EXERCISE PROMPT: An exact copy of the listing below is required.

SUPPLIED INFORMATION:

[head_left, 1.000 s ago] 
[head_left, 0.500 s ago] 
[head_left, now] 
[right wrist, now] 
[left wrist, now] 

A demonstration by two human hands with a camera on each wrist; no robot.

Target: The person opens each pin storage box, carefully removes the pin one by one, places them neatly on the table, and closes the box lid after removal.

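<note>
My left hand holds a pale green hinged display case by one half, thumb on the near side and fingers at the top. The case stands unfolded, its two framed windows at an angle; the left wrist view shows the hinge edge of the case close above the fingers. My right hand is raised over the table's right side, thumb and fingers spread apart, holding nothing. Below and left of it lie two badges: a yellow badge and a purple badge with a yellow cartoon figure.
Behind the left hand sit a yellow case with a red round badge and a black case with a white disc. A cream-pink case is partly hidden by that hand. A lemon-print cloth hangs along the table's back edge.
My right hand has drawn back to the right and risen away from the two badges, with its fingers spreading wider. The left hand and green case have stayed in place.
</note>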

ANSWER AREA:
[head_left, 1.000 s ago] 
[head_left, 0.500 s ago] 
[head_left, now] 
[right wrist, now] 
[left wrist, now] 

A demonstration by two human hands with a camera on each wrist; no robot.

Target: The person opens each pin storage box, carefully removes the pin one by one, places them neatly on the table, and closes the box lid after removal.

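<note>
My left hand holds a pale green hinged display case by one half, thumb on the near side and fingers at the top. The case stands unfolded, its two framed windows at an angle; the left wrist view shows the hinge edge of the case close above the fingers. My right hand is raised over the table's right side, thumb and fingers spread apart, holding nothing. Below and left of it lie two badges: a yellow badge and a purple badge with a yellow cartoon figure.
Behind the left hand sit a yellow case with a red round badge and a black case with a white disc. A cream-pink case is partly hidden by that hand. A lemon-print cloth hangs along the table's back edge.
My right hand has drawn back to the right and risen away from the two badges, with its fingers spreading wider. The left hand and green case have stayed in place.
</note>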

The response to this exercise is complete.